I was proud to see my second invited review published with the prestigious magazine, Science. I reviewed a great book on the ethics of gene editing called Altered Inheritance.

In November I organized a film screening and panel discussion of the Oscar-nominated documentary End Game, and I served my third year as a patient-reviewer for the Peer Reviewed Cancer Research Program, a grant funding organization within the Department of Defense. I also traveled to D.C where I gave remarks to researchers, clinicians, industry, and the FDA at a “research roundtable” organized by NBTS.
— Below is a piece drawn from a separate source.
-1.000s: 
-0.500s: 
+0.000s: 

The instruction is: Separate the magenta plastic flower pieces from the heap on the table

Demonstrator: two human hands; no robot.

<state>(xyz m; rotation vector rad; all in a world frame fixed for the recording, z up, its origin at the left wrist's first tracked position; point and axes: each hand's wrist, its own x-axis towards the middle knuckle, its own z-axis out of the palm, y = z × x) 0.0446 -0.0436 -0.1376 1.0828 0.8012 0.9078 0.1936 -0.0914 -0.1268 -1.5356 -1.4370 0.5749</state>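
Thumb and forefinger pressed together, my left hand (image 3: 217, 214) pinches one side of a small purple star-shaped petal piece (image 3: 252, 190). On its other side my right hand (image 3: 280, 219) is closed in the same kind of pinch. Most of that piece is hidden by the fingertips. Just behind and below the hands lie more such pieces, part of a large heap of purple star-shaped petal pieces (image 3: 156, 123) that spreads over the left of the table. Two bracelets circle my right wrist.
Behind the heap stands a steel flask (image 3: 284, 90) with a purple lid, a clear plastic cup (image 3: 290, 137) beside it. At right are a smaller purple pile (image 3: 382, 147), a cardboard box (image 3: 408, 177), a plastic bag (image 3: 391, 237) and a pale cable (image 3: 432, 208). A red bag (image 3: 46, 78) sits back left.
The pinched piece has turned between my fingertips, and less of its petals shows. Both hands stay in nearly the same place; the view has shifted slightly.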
This year capped off with my highest profile talk, and one that I’ve dreamed of giving since shortly after my diagnosis: the End Well Symposium, in San Francisco. With 650 attendees in the theater and 2,000 viewers of the livestream, I was honored to share my message about “Living while Dying” with a broad and diverse audience. (Stay tuned for a video!)

And that concludes the round-up of my biggest accomplishments in 2019. Between trips and talks I tried to take care of my body. Each week on the road, takes two or three to recover, and headaches, seizures, fatigue, and bouts of nausea are mainstays, but drawing from Whitney’s strength and seeing the joy and energy in our kids’ eyes, I’m out to leave a legacy for them and to hopefully improve the world for my brain tumor community.

Cheers to 2020! I have some big things planned, and I cannot wait to share them with you!